■ **ACTION ITEM**
The data must be returned exactly. No line may be left out.

■ **STORED DATA**
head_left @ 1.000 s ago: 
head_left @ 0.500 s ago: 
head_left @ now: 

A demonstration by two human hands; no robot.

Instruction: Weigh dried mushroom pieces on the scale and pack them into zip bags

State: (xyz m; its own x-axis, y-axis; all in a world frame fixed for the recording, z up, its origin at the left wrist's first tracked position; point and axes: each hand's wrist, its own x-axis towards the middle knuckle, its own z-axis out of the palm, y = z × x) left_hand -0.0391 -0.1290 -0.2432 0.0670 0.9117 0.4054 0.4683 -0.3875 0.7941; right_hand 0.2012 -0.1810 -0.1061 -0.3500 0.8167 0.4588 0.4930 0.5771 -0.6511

■ **RESPONSE FOR THIS EXERCISE**
head_left @ 1.000 s ago: 
head_left @ 0.500 s ago: 
head_left @ now: 

A demonstration by two human hands; no robot.

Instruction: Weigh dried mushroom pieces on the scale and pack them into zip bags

State: (xyz m; its own x-axis, y-axis; all in a world frame fixed for the recording, z up, its origin at the left wrist's first tracked position; point and axes: each hand's wrist, its own x-axis towards the middle knuckle, its own z-axis out of the palm, y = z × x) left_hand -0.0391 -0.1290 -0.2432 0.0670 0.9117 0.4054 0.4683 -0.3875 0.7941; right_hand 0.2012 -0.1810 -0.1061 -0.3500 0.8167 0.4588 0.4930 0.5771 -0.6511

This output is now finished.